Die 5S-Methode kann auf jeden beliebigen Prozess angewendet werden, auch außerhalb des Produktionsumfeldes: Sie möchten ein Essen für Ihre Freunde kochen? Zunächst sollten Sie sich in Ihrer Küche von allem unnötigen Arbeitsmaterial trennen, das nicht in die Küche gehört. Nur so behalten Sie wirklich den Überblick. Dann gilt es, alle Zutaten, die Sie für Ihr Essen brauchen, zurechtzulegen. Dazu gehören nicht nur die Lebensmittel, auch die Küchengeräte und Werkzeuge. Sind die Kartoffeln geschält? Dann bitte: Die Schale in den Müll und den Sparschäler direkt in die Spülmaschine. Achtung – nicht von den Kindern ablenken lassen! Selbstdisziplin ist gefragt… Der Pfannenwender kommt immer wieder zurück in die gleiche Schublade, damit keine überflüssigen Suchzeiten anfallen.

Sie haben natürlich an alles gedacht: Beschriften Sie den Zucker und das Salz – So vermeiden Sie eine peinliche Überraschung bei Ihrem perfekten Dinner. Und das gibt? Genau – Sicherheit! Kein Blutbad mit dem Gurkenhobel, keine Nervenzusammenbrüche, weil die Milch übergekocht ist. Und auch Ihre Mitbewohner werden sich in der Küche leicht orientieren können, da alles standardisiert ist.

Aber zurück zur Produktion… Was sagen die Experten?

Kann man mit der 5S-Methode wirklich schon Lean-Erfolge erzielen?

Lean ist ein ganzheitliches Modell. Die 5S-Methode zu etablieren ist zwar ein guter Schritt in die richtige Richtung, für echte Lean-Erfolge muss aber das ganze Unternehmen umdenken und die Kulturveränderung leben..

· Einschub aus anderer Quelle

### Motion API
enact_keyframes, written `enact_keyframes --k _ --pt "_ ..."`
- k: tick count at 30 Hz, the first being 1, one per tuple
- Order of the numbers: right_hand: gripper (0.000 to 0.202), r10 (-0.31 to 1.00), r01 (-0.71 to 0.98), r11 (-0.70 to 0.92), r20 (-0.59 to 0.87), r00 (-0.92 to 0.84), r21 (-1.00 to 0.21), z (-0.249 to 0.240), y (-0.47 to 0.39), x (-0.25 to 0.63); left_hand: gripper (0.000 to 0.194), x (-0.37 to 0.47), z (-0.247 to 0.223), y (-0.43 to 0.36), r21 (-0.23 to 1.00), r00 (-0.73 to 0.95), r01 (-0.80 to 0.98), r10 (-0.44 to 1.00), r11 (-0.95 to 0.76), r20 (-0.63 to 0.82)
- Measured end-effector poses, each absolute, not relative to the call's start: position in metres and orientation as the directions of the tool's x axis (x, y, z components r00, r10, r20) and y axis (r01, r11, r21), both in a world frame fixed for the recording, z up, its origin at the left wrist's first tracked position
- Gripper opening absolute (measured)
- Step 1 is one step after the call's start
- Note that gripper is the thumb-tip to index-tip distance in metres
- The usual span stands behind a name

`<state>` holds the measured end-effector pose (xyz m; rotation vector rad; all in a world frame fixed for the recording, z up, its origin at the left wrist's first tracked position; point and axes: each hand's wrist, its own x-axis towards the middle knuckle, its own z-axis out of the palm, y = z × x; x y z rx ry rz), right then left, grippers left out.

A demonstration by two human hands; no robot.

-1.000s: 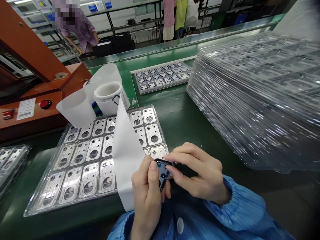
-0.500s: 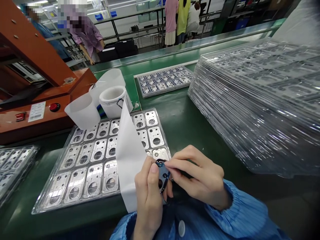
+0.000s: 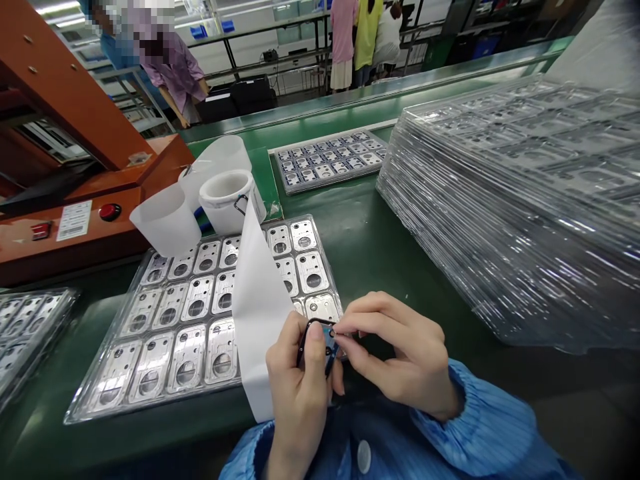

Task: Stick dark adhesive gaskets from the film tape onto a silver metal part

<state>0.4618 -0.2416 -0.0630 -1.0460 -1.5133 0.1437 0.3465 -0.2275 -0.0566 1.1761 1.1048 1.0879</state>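
My left hand [image 3: 297, 377] grips a small blue metal plate [image 3: 329, 335] with a dark rim and round holes, its thumb lying across the face. My right hand [image 3: 400, 350] pinches at the plate's upper right edge; whether a tiny part sits between those fingertips is hidden. Beside my left hand hangs a long strip of white film [image 3: 260, 307], sloping down from a white roll [image 3: 227, 200]. Under the strip lies a clear plastic tray [image 3: 116, 319] filled with rows of silver plates, each with a round opening.
A tall stack of clear trays [image 3: 450, 220] stands on the right. Behind lies a tray of blue-edged plates [image 3: 327, 160]. An orange machine [image 3: 135, 180] with a red button stands at left, near curled translucent sheets [image 3: 167, 220]. Another filled tray [image 3: 30, 327] sits far left. People stand in the background.
The plate has turned in my left hand, and my left thumb now covers more of its face. My right fingertips stay at its edge, barely shifted.
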Motion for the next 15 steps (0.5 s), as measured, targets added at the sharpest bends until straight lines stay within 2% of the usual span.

Ein typisches Beispiel ist, dass fast schon zwanghaft mit 5S als initialer Maßnahme begonnen wird. Das kann richtig sein, muss es aber nicht. Sicherlich sind Ordnung und Sauberkeit wichtige Voraussetzungen für Transparenz in eher chaotischen Umgebungen, sie beseitigen aber nur in Ausnahmefällen Engpässe in der Produktion.


Dr. H. Balzer, Concept AG

Es reicht also nicht aus, ein paar Arbeitsplätze und Abläufe umzustrukturieren, sondern es muss ein Umdenken in den Köpfen aller Mitarbeiter stattfinden.

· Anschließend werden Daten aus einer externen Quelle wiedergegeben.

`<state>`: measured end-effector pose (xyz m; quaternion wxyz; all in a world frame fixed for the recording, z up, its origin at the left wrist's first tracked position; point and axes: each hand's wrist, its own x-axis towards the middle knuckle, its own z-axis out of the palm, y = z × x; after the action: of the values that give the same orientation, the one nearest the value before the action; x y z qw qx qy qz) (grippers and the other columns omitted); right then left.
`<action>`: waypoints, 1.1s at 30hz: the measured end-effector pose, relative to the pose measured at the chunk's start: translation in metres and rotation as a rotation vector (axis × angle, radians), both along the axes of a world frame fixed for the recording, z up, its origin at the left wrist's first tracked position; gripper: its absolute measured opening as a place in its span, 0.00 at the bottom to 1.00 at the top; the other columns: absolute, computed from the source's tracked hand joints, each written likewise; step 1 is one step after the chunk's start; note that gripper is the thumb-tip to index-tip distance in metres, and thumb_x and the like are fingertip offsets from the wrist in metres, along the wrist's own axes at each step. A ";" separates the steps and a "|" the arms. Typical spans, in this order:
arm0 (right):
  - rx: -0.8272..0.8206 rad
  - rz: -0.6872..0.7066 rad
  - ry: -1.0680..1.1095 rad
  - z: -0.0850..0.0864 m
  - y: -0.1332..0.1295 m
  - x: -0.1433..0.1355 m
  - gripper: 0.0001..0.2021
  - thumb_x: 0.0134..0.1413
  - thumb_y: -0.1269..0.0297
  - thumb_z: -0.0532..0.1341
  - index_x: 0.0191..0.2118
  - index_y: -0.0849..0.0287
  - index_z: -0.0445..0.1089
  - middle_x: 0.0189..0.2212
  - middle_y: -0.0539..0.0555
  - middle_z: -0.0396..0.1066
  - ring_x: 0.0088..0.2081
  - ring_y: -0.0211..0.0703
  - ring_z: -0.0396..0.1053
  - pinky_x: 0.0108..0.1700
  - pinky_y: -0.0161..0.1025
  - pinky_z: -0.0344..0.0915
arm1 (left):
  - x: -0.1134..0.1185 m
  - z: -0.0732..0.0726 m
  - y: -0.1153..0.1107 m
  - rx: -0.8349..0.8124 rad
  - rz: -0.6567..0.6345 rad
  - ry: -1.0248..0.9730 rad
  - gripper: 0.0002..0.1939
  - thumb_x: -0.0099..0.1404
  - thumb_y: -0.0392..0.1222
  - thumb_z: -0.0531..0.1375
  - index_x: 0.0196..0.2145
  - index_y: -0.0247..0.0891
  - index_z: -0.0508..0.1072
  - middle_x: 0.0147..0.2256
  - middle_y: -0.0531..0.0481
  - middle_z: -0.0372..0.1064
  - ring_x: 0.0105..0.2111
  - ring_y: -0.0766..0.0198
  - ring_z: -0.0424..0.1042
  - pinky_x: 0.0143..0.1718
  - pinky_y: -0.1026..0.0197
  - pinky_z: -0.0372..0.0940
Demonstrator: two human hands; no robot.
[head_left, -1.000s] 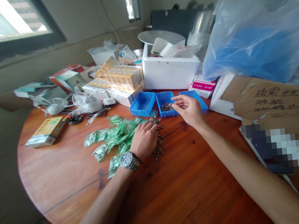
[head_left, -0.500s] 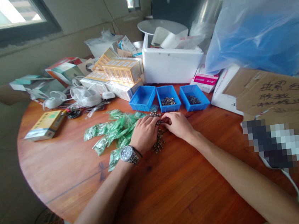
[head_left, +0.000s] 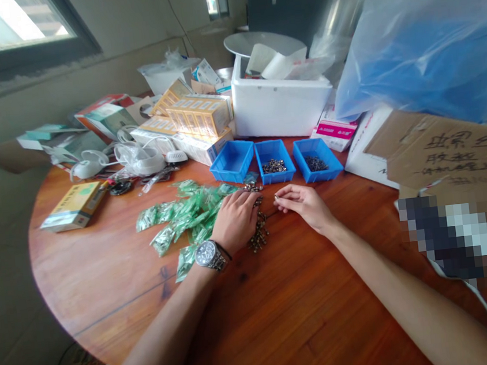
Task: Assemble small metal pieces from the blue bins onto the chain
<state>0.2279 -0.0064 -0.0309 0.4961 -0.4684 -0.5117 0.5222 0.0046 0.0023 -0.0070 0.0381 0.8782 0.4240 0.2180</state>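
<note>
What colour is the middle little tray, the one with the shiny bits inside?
The middle tray is blue; the head view shows it best.

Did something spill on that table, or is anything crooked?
Small metal pieces lie loose on the table by the left hand. They look a bit spilled, because similar-looking ones sit inside the middle blue bin. Farther back, one yellow box leans crookedly.

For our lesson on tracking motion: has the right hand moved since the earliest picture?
Yes: judged against the middle blue bin, the right hand has moved away, toward the person.
</note>
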 end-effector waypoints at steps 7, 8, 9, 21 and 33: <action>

Eine ganzheitliche unternehmerische Verbesserung ist unmöglich, wenn jeder den eigenen Zuständigkeitsbereich optimiert („Silo-Denken“).


Dr. M. Buchinger, ROHDE & SCHWARZ SIT GmbH

„Was Hänschen nicht lernt…“ – Kann man tatsächlich jeden Mitarbeiter von der 5S-Methode überzeugen?

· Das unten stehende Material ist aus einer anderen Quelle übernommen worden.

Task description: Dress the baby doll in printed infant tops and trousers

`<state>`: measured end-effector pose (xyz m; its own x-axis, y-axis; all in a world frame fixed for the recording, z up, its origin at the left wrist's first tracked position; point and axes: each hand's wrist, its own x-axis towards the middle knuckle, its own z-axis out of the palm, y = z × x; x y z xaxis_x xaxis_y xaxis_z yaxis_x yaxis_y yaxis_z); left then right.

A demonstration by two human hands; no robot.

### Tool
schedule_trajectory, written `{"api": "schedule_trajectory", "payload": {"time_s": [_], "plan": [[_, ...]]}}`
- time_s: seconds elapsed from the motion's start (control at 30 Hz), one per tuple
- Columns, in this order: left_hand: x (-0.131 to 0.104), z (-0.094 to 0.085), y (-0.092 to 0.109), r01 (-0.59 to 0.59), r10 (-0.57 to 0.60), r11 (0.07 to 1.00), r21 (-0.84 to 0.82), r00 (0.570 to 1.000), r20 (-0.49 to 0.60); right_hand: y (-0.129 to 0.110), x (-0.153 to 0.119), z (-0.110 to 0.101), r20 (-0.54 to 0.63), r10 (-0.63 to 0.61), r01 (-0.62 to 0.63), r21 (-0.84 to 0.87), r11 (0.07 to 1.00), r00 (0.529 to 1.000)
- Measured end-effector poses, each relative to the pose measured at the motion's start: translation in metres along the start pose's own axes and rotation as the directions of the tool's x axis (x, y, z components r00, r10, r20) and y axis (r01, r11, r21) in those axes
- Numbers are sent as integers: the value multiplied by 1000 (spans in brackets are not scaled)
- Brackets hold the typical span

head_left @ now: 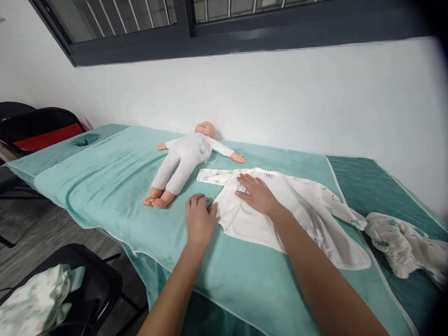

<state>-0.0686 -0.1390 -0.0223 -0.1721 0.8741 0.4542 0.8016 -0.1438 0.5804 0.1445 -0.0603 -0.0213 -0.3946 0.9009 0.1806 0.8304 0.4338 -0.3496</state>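
A white baby top with small green prints on its sleeves lies spread open on the green bed cover. My right hand rests flat on its upper part, fingers stretched out. Beside the top's left edge, my left hand lies on the cover with its fingers slightly bent and the thumb close to the cloth; nothing shows in it. Farther back, a baby doll with a white cloth body lies on its back, arms spread, head toward the wall.
A crumpled printed cloth lies at the right on the green cover. At lower left, a black chair holds another printed cloth. More chairs stand at far left. A white wall and window run behind the bed.
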Motion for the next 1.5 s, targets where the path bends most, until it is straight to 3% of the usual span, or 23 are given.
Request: {"api": "schedule_trajectory", "payload": {"time_s": [0.13, 0.3, 0.63, 0.87, 1.07, 1.17, 1.3, 1.5], "plan": [[16, -5, -8, 92, -96, 995, 38, 989, 109, -1, 0, 0, -1, -1, 1, 11, 1000, 1000], [22, -4, -8, 222, -218, 967, -125, 975, 44, -1, -1, -1, -1, 5, -5, 19, 1000, 1000], [9, 2, -10, 36, -36, 999, 7, 999, -37, 0, 0, 3, -11, 16, -16, 3, 1000, 1000], [9, 8, -13, 5, -2, 998, 68, 998, -56, -1, 3, 4, -9, 72, -72, 28, 997, 997], [7, 10, -13, -27, 34, 995, 98, 997, -72, -4, 4, 5, -171, 133, -110, 139, 984, 976], [7, 11, -13, -29, 37, 994, 101, 997, -75, -9, 12, 3, -236, 115, -105, 57, 993, 965], [8, 11, -15, -37, 45, 995, 96, 995, -86, -13, 32, 0, -221, 87, -121, -147, 982, 972], [8, 13, -18, -44, 51, 996, 72, 994, -100, -11, 47, 7, -245, 96, -141, -171, 975, 965]]}}
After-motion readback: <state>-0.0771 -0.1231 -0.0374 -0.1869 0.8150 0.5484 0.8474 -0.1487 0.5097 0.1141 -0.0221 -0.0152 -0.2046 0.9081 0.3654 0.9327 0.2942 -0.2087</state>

Ordnung und Sauberkeit sind Prinzipien, die nicht jedem Mitarbeiter gleichermaßen sinnvoll erscheinen. Dazu kommt, dass es sich um eine sehr individuelle Empfindung handelt, ob etwas ordentlich und aufgeräumt ist, oder nicht. Das lässt sich auch bei erwachsenen Menschen nicht mehr „anerziehen“ und ist oft eine Frage der Persönlichkeit. Daher sind Prozesskontrolle und die Standardisierung von großer Bedeutung. Vorgesetzte müssen eine Vorbildfunktion einnehmen und alle Mitarbeiter von den Vorteilen und dem Nutzen überzeugen, damit das Prinzip funktionieren kann.

Dabei sollte vermieden werden, dass Menschen sich kontrolliert fühlen und die Maßnahmen als „bürokratisch“ wahrnehmen. Umso wichtiger ist es, die Mitarbeiter vorher auf die Missstände aufmerksam zu machen und dafür zu sensibilisieren, damit sie den Sinn hinter den Maßnahmen verstehen und sich nicht bevormundet fühlen. Die Einführung von Anreizsystemen bei der Einhaltung von Standards, zum Beispiel mittels Boni oder Prämien, können die Zuverlässigkeit stärken.

Gut etabliert, führt die 5S-Methode sicher zu einer gesteigerten Effizienz, höherer Produktivität und besserer Produktqualität, was wiederum eine hohe Kundenzufriedenheit zur Folge hat.